Where the word "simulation" occurs in a line of the listing below, copy that line.

▶ Recorded information:
───
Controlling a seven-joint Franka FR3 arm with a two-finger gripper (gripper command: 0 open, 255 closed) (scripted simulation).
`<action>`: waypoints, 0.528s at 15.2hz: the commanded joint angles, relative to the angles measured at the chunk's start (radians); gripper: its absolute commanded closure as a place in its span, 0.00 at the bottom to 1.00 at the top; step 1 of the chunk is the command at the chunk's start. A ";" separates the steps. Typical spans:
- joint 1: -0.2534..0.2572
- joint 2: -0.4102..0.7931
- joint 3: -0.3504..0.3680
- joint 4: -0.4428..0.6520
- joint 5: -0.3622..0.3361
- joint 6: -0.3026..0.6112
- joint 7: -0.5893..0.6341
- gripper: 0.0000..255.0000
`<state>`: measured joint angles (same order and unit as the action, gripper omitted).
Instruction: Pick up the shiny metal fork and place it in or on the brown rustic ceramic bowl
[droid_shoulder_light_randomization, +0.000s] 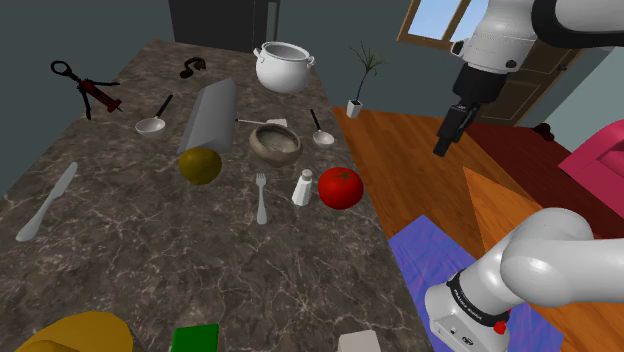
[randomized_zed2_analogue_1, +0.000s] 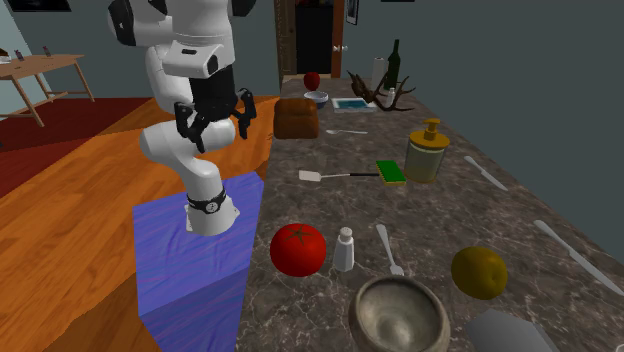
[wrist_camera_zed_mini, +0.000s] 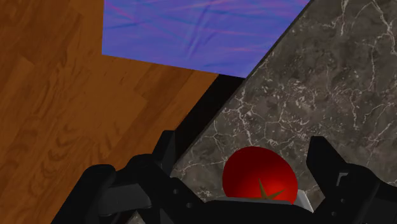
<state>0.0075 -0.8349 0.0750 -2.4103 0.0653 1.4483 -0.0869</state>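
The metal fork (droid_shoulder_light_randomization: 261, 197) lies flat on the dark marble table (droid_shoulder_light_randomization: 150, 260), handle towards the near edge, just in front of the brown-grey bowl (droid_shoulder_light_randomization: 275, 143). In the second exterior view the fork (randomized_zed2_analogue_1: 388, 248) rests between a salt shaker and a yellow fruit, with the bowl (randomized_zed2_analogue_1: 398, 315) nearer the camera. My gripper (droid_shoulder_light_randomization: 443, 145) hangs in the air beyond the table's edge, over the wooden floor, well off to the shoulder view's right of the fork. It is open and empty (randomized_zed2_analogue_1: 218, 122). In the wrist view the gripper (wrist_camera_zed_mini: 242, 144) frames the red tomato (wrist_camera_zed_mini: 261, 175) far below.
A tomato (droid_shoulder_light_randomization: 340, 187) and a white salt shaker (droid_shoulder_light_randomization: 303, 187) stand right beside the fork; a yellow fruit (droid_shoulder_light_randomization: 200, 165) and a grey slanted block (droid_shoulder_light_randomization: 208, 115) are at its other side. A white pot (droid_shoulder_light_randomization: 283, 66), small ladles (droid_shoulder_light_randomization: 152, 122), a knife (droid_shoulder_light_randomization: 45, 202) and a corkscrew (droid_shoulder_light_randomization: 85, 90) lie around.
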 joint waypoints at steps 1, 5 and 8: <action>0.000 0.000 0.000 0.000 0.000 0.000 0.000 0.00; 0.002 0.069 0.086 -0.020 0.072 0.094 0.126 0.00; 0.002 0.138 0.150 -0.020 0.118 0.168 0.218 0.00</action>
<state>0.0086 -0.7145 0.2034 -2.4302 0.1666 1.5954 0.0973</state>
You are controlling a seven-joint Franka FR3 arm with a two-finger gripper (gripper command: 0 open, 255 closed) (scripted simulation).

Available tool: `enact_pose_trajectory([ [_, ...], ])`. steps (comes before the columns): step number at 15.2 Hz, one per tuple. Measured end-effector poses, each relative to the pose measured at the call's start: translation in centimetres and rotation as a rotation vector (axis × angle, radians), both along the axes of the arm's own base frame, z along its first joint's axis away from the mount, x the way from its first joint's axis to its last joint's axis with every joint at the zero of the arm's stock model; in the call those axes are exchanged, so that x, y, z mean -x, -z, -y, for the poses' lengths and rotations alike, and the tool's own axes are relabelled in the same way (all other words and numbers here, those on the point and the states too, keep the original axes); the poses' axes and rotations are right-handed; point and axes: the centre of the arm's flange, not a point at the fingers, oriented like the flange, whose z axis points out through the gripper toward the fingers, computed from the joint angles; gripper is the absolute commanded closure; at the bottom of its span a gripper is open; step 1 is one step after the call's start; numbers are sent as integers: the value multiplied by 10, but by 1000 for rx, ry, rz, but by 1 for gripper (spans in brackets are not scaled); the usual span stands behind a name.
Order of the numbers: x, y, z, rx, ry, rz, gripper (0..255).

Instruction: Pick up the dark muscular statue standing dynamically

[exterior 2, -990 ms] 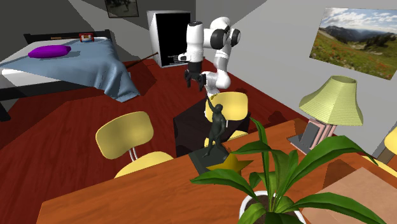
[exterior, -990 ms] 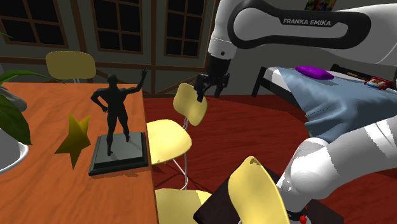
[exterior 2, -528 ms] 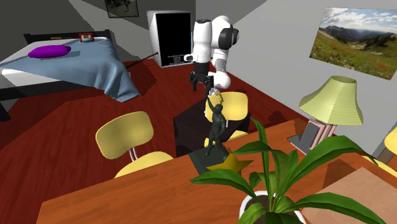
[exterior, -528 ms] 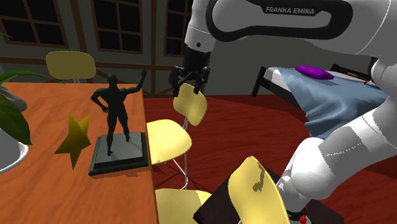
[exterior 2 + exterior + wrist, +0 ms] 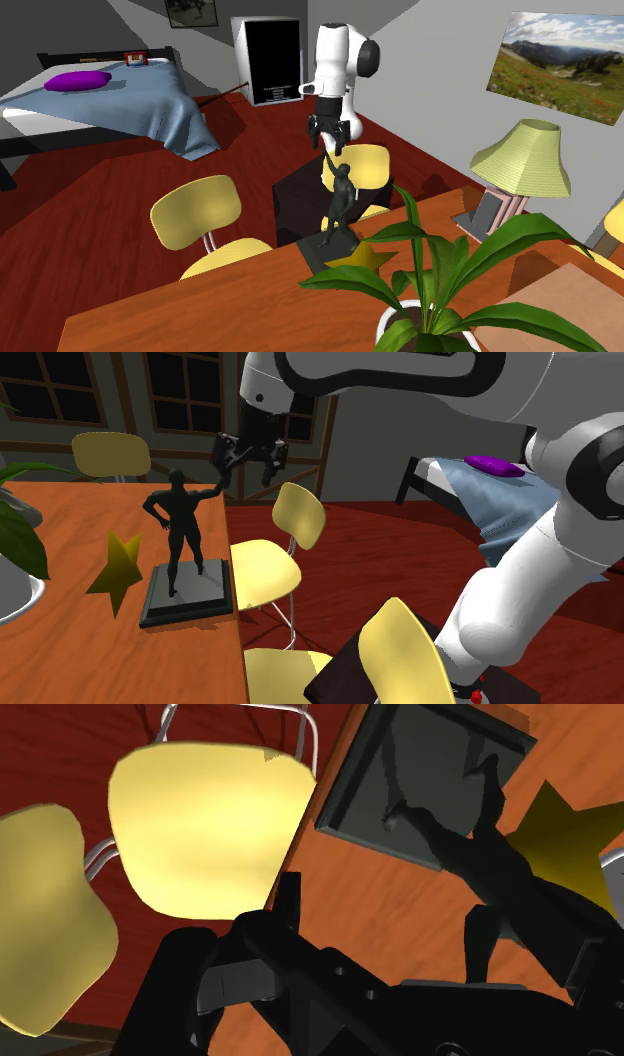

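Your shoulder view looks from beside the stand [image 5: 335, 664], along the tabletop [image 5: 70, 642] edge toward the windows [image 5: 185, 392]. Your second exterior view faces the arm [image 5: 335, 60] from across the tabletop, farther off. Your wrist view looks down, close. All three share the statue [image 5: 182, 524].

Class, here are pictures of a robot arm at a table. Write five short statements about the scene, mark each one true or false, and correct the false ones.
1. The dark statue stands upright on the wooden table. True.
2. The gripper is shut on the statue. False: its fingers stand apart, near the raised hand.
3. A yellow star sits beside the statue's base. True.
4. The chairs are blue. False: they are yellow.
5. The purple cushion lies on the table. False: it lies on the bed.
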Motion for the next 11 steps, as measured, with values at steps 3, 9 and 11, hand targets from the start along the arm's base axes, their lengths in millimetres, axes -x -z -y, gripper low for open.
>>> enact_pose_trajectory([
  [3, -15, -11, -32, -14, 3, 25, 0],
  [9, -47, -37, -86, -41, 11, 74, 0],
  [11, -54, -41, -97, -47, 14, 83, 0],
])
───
▶ Exercise response:
Controlling a seven-joint Franka FR3 arm with a two-finger gripper (gripper command: 0 open, 255 closed) (scripted simulation).
You are controlling a seven-joint Franka FR3 arm with a two-finger gripper (gripper command: 0 open, 255 closed) (scripted simulation).

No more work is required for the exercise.